As mentioned, training can be well supported by supporting a number of low-level
features in TensorFlow Lite. The necessity of these features are explained as
follows:

1. Gradients: To compute the gradient values in the backward pass
2. Optimizers: To apply the optimization algorithm (like gradient descent,
Adam...etc) to the trainable weights
3. Variables: To store & update the trainable weights
4. TensorList (for RNN training): Required to compute gradient over loops,
which is used in important model structures like recurrent networks.
5. Weights serialization: To save and load trainable weights into files
6. Multiple signatures: Be able to deploy a TensorFlow Lite model with
different functionalities (training, inference...etc)

By breaking it down to smaller feature requests, it comes with a few nice
properties:

* The first 5 features can be supported by enhancing TensorFlow Lite's
[Select TensorFlow Ops](https://www.tensorflow.org/lite/guide/ops_select)
functionality, since all these features are implemented in terms of
TensorFlow ops and kernels. We can leverage TensorFlow code to make it work
first, then optimize later.
* Most of these features (including optimizing the first 5 features) are
orthogonal, so we can easily divide & conquer to make progress in parallel.

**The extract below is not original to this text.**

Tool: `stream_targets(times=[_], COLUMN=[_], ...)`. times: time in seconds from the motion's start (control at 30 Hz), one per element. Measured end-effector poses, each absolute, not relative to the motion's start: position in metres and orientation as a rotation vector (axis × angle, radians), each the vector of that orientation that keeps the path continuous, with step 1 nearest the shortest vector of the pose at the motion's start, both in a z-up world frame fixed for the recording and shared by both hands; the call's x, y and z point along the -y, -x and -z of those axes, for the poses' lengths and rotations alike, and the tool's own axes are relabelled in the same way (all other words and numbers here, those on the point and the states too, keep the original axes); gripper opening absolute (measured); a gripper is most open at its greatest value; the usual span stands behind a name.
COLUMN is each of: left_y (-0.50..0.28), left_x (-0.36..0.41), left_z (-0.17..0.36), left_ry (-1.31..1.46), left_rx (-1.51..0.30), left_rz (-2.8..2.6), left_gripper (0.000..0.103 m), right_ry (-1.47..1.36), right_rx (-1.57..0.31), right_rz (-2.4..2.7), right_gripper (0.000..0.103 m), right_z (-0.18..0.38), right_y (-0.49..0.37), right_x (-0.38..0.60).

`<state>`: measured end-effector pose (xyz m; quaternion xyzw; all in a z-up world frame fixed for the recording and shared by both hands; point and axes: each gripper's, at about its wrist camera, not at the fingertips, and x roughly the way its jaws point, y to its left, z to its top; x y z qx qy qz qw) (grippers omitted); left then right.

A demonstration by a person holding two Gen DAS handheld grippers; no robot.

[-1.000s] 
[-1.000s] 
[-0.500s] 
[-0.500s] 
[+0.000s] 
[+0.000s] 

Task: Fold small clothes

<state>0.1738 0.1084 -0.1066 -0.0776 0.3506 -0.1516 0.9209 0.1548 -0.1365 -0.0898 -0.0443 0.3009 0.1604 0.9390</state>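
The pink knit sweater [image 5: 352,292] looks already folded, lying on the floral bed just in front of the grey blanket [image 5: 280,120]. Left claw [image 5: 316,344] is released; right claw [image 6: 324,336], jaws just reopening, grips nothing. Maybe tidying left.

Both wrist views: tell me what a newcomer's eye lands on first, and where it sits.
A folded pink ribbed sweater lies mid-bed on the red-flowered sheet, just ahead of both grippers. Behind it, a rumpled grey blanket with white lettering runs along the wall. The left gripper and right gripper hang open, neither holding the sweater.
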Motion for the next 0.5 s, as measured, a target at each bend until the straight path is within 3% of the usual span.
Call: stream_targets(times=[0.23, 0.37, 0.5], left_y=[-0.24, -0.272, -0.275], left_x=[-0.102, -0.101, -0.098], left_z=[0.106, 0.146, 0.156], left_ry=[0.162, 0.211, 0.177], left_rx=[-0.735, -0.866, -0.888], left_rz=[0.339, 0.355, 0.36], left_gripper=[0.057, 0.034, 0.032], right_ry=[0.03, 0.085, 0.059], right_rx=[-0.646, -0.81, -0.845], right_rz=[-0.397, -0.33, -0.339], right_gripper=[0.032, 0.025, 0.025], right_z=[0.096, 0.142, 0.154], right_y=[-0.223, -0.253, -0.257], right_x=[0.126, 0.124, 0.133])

The following sections briefly talk about each of these features.

### Gradients

In TensorFlow, when developers define the forward pass of the model, the
backward pass (including gradient computation) is generated by the
[automatic differentiation](https://www.tensorflow.org/guide/autodiff) feature.
Sometimes the gradient is consisted of "regular" ops (e.g. the gradient of `Sub`
is `Neg` if there's no broadcasting), and sometimes fused gradient ops are used
(e.g. `ReluGrad`, `Conv2DBackpropInput`, `Conv2DBackpropFilter`).

From the infrastructure's perspective, fused gradient ops are not different from
regular mathematical ops.

For regular ops like `Neg`, we can just implement the TFLite native kernels (or
reusing the existing ones).

For fused gradient ops, there are a few options:

1. Utilize TensorFlow kernels (e.g. via
[Select TensorFlow Ops](https://www.tensorflow.org/lite/guide/ops_select))
2. Decompose it to other TF ops, which are supported by TFLite
3. Consider to implement fuesd ops/kernels in TFLite

We recommend to start with option 1 to get a really broad use case coverage,
then invest on option 2 & 3 later.

### Optimizers

There are at least 18 fused optimizer ops in TF which access resource variables
directly, like `ResourceApplyRMSProp`
(assuming we're not supporting TF1 reference variables).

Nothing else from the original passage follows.